Learn how to configure, manage, and maintain your Permit Platform deployment.

Post-Installation Access

After successful deployment, your Permit Platform provides access to multiple services and management interfaces.

Primary Application Access

Frontend Application:

URL: https://your-configured-domain.com
Login: Use the admin credentials shown at end of installation
       Or register a new account

The admin password is auto-generated during installation and displayed in the installation output.
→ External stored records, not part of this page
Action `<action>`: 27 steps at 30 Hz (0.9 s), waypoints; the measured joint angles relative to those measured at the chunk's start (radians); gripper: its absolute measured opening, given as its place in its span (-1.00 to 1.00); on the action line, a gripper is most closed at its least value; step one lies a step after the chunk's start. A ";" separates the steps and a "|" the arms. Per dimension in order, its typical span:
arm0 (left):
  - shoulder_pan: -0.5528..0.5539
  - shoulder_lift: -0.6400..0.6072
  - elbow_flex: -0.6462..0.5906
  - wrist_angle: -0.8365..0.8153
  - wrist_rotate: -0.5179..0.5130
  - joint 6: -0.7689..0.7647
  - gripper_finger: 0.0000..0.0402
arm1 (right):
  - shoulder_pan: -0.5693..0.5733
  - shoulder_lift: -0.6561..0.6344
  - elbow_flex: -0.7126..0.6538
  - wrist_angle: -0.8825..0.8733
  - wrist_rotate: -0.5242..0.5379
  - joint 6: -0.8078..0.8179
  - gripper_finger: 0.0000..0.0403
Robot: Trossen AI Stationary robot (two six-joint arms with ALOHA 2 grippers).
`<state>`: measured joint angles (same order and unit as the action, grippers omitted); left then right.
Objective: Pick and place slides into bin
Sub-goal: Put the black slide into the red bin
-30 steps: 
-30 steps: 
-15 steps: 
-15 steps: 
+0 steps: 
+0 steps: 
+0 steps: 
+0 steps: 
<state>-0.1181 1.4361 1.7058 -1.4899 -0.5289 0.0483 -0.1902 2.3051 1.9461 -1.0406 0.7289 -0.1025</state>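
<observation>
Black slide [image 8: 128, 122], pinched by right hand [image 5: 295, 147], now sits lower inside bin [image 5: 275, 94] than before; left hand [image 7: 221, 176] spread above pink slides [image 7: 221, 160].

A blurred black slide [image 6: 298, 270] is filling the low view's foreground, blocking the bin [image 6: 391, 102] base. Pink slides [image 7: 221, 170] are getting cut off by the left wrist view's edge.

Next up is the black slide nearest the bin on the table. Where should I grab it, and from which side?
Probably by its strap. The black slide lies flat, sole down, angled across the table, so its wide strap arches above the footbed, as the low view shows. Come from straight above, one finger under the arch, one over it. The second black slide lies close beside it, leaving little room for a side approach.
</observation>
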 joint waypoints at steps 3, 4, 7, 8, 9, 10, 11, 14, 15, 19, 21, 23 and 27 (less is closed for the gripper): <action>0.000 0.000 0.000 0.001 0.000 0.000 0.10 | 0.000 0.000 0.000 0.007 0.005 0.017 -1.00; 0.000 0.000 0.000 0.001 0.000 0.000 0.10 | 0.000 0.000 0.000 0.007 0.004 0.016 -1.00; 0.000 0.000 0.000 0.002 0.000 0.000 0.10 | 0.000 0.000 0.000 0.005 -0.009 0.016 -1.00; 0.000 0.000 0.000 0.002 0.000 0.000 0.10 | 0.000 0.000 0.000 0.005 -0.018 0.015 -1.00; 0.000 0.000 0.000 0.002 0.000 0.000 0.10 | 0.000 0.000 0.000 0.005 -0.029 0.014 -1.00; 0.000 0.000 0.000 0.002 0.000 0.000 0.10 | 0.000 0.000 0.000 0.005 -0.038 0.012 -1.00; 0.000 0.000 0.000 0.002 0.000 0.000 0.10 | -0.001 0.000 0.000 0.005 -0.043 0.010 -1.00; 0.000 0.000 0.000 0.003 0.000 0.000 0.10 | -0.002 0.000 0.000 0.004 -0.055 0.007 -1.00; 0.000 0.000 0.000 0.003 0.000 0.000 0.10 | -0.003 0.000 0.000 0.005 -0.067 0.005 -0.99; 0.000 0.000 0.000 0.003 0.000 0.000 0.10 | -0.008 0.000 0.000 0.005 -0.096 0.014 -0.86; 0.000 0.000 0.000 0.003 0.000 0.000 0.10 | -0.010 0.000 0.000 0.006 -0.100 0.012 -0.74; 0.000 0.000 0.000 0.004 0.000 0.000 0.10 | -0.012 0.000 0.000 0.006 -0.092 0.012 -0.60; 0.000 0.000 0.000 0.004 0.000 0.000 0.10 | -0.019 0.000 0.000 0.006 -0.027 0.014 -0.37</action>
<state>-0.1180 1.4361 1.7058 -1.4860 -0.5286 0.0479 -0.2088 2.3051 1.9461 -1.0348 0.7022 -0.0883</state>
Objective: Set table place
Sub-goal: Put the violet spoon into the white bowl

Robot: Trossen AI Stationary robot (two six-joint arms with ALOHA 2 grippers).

You can also retrieve it from Kubernetes secrets:

# Retrieve admin password
kubectl get secret global-infrastructure-secret -n permit-platform \
  -o jsonpath='{.data.KEYCLOAK_ADMIN_PASSWORD}' | base64 -d

Management Dashboards

All management interfaces are accessible via your configured domain with path-based routing:

ServiceURLCredentialsPurpose
Permit Frontendhttps://your-domain.comadmin/[auto-generated] or registerMain policy management UI
Keycloak Adminhttps://your-domain.com/authadmin/[auto-generated]User authentication and identity management
RabbitMQ Dashboardhttps://your-domain.com/rabbitmq/permit/[auto-generated]Message queue monitoring
OpenSearch Dashboardhttps://your-domain.com/opensearch/No auth requiredAudit logs and analytics
SCIM Servicehttps://your-domain.com/scimAPI-basedIdentity provider integration (Okta, etc.)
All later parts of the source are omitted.